* **What the task requires**: Please quote exactly the lines below from the line containing "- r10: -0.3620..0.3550" to the line containing "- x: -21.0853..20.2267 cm", both lines included, and nothing else.

*** Opening of Dataset section ***

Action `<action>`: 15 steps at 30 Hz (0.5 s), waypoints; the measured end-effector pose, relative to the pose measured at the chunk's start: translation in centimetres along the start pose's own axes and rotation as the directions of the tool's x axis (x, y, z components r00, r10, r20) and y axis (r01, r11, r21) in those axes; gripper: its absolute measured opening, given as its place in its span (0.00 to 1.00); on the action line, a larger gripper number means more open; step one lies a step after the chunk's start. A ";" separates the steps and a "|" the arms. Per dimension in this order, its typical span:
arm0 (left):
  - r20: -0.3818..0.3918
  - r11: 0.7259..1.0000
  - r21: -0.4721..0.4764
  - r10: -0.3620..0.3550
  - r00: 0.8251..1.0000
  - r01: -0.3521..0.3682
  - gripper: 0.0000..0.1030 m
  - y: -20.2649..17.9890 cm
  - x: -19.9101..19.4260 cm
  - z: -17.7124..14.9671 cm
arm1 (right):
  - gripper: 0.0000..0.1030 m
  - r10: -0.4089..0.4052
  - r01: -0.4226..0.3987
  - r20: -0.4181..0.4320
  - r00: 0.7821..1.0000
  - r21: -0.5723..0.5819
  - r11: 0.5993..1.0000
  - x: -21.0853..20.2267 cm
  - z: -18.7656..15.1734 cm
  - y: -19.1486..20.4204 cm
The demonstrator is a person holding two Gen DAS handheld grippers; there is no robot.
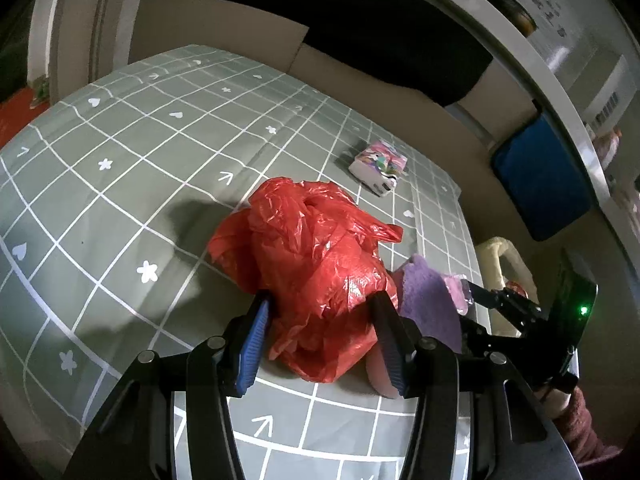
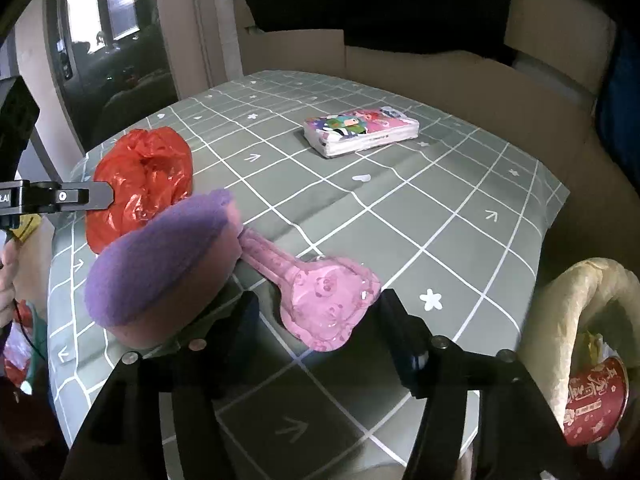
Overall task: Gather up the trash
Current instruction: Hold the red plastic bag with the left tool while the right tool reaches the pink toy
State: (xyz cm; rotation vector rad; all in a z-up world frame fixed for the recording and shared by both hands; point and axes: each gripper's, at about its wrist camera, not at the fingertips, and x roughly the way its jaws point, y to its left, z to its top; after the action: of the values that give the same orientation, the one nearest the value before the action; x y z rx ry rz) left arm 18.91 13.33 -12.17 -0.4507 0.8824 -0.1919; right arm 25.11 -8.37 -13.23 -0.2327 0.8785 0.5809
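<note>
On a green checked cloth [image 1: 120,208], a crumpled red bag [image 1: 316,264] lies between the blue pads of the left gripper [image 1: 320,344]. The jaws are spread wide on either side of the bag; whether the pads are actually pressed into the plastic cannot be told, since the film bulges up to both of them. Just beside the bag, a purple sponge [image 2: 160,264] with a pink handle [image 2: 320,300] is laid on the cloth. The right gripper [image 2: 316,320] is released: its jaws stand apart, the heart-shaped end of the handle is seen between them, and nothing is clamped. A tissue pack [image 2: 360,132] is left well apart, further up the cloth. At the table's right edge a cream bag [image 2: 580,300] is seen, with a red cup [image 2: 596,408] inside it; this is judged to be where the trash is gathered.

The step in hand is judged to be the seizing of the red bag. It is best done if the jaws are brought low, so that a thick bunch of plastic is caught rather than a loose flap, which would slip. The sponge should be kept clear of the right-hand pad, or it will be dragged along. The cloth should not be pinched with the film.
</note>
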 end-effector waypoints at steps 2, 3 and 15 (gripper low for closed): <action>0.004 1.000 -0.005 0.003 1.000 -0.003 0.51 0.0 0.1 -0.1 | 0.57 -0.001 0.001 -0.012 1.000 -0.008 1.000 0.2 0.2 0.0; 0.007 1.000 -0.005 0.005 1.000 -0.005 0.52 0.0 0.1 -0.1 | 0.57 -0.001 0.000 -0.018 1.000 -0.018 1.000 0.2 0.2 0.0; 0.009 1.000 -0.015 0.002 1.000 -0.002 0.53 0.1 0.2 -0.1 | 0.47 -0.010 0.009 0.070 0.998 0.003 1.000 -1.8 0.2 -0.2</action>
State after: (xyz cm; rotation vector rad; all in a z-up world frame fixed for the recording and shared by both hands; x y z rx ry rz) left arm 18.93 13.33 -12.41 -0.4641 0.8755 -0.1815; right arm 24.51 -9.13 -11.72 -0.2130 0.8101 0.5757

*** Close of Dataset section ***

* **Answer area**:
  - r10: -0.3620..0.3550
  - r00: 0.8251..1.0000
  - r01: -0.3521..0.3682
  - gripper: 0.0000..0.1030 m
  - y: -20.2649..17.9890 cm
  - x: -19.9101..19.4260 cm
  - z: -17.7124..14.9671 cm
arm1 (right):
  - gripper: 0.0000..0.1030 m
  - r10: -0.4089..0.4052
  - r01: -0.4226..0.3987
  - r20: -0.4181..0.4320
  - r00: 0.7821..1.0000
  - r21: -0.5723..0.5819
  - r11: 0.5993..1.0000
  - x: -21.0853..20.2267 cm

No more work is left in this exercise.